The Wall Street Journal, citing people familiar with the matter, reports that Amazon has been in talks with the NBA, MLB, and NFL — as well as smaller leagues for soccer and lacrosse — to obtain rights to stream live games as part of its $99/year Prime subscription service or as an add-on service.

One of the major roadblocks is that many of the rights involved with carrying live sports are already locked up with broadcasters and the leagues each have their own lucrative out-of-market streaming services they sell through pay-TV providers. The biggest prize in streaming sports — NFL Sunday Ticket — is exclusive to AT&T/DirecTV well into the next decade.
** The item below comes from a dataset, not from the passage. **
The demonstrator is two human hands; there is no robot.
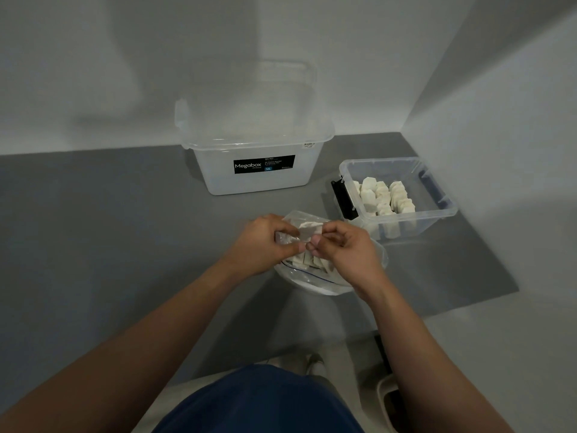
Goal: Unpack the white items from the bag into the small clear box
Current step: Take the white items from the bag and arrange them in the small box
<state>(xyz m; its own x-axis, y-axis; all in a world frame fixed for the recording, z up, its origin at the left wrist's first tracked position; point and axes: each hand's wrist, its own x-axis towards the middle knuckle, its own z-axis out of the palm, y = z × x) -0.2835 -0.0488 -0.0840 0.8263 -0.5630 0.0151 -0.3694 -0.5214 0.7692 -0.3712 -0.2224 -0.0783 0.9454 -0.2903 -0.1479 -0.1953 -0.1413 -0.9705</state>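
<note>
Head-down view of a grey tabletop [109, 229]. Left hand [265, 242] and right hand [346, 248] close together at centre, fingers curled, both pinching the crinkled upper part of a clear plastic bag [315, 284], one white piece [307, 228] caught inside the pinched plastic. White items [307, 260] packed in the lower part of the bag, just beneath the hands; bag resting on the tabletop near its front edge. Just right of the bag and a little farther back, small clear box [443, 210], open-topped, with rows of more such items standing side by side inside; black latch [343, 198] on its left end. Behind the hands, larger clear box [259, 179] with a black "Megabox" label, near the pale wall. Bare forearms and dark blue clothing in the foreground.
</note>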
In the meantime, sources say the company is also talking directly with traditional TV networks about game rights they have but aren’t actually using. For example, those in the know say Amazon has approached Univision Communication about producing and packaging Mexican soccer league games that don’t air.

Another route the company is taking reportedly involves approaching global leagues, such as Indian Premier League cricket or Russian hockey. This option, the sources say, could give Amazon a toe in the door when it comes to sports, and the ability to tailor service to customers, thus creating a better return on investment.
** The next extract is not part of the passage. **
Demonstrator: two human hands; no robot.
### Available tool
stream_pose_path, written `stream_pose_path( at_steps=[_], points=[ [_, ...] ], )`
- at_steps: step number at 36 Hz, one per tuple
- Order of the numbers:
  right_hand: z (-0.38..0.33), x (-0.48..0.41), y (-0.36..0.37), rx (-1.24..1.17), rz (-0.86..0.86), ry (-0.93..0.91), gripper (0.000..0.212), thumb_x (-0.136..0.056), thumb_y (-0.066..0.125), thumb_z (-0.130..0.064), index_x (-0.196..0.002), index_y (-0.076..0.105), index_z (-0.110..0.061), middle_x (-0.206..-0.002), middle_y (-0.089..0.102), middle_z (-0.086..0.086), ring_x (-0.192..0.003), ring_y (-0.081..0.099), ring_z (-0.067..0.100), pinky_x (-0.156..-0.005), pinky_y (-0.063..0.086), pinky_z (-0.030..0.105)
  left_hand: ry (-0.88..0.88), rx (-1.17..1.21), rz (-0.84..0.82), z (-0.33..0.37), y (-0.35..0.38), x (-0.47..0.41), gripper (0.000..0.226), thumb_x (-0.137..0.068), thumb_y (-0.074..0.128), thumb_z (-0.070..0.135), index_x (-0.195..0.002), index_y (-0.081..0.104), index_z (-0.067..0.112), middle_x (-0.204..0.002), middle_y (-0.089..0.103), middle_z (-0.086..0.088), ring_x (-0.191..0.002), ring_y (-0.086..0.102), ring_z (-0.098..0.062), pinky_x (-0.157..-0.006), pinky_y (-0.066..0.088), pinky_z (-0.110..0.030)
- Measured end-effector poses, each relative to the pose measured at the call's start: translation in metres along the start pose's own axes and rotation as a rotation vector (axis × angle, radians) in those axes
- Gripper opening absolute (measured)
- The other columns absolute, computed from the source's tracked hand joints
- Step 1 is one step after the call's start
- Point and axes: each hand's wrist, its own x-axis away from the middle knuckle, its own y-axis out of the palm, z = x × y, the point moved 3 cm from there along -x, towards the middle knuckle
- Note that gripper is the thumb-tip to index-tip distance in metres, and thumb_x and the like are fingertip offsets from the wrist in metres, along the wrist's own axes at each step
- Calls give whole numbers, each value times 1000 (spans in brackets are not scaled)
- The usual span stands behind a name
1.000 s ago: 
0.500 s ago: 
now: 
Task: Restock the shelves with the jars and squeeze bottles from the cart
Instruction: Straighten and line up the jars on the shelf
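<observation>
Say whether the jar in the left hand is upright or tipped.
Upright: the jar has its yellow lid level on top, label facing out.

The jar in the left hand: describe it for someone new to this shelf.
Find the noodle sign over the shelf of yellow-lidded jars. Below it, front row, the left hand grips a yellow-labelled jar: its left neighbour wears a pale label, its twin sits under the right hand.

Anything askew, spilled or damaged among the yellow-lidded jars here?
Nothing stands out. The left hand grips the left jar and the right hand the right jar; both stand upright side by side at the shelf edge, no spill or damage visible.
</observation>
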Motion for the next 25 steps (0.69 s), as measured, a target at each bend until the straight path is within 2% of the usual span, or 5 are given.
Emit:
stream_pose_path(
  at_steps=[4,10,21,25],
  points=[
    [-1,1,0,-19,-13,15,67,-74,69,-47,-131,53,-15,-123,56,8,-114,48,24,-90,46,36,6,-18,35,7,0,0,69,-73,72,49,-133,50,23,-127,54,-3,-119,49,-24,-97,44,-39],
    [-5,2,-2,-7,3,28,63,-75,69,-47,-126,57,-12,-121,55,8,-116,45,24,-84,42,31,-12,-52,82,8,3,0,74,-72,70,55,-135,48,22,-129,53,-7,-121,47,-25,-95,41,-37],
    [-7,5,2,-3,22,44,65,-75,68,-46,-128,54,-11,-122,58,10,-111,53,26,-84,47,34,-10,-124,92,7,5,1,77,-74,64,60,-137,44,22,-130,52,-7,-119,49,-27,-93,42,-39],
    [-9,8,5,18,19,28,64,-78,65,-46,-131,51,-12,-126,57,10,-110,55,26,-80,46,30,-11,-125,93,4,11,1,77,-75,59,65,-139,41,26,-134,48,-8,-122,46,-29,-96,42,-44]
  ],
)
The WSJ reports that while Amazon isn’t the first company to pursue streaming live games, if it is successful in the venture it could be the first significant interruption of traditional pay TV’s bread-and-butter.

A senior sports executive tells the WSJ that Amazon’s plan could work, as the company appears to be focused on the “long game, while near-term financial returns drive the agenda for most companies.”

Amazon Explores Possible Premium Sports Package With Prime Membership [The Wall Street Journal]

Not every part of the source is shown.